▶ _ABOUT THIS TASK_
Search the material for the string "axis" and copy each line where it occurs.

▶ _AVAILABLE DATA_
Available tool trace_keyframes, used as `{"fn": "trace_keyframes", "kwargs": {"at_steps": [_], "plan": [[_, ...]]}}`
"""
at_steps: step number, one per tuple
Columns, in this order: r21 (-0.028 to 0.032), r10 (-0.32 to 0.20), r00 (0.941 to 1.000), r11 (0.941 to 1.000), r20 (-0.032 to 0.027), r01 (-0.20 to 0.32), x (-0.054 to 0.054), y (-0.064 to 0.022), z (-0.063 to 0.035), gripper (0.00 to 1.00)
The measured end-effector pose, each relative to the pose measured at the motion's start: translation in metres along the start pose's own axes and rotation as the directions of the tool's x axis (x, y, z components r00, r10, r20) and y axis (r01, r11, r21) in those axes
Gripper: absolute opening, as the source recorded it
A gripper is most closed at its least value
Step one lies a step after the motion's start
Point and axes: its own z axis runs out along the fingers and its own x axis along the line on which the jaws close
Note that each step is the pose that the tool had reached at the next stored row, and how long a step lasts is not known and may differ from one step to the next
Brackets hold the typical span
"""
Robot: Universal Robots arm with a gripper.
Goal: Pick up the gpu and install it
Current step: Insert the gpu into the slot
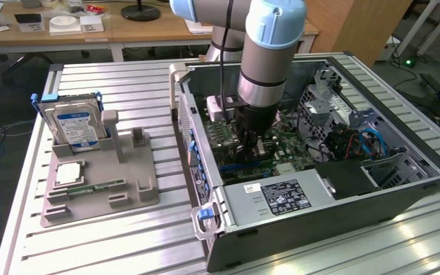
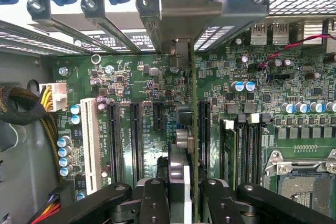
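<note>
gpu (image 2: 193,129) in gripper (image 2: 181,190) inside computer case (image 1: 403,197), above motherboard (image 2: 147,77)

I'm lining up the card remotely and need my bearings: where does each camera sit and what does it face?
Exterior view: high and off the arm, looking down at the open PC case on the table; the arm reaches in.
Wrist view: on the wrist, facing the motherboard; the hand grips the gpu edge-on.
Shared: hand, gpu, motherboard.
</note>
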Motion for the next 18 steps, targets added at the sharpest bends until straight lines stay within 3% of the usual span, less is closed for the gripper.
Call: {"fn": "trace_keyframes", "kwargs": {"at_steps": [18], "plan": [[-0.0001, 0.0, 1.0, 1.0, 0.0, 0.0, 0.0009, 0.0001, 0.0036, 0.28]]}}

▶ _EXERCISE RESULT_
The measured end-effector pose, each relative to the pose measured at the motion's start: translation in metres along the start pose's own axes and rotation as the directions of the tool's x axis (x, y, z components r00, r10, r20) and y axis (r01, r11, r21) in those axes
Point and axes: its own z axis runs out along the fingers and its own x axis along the line on which the jaws close

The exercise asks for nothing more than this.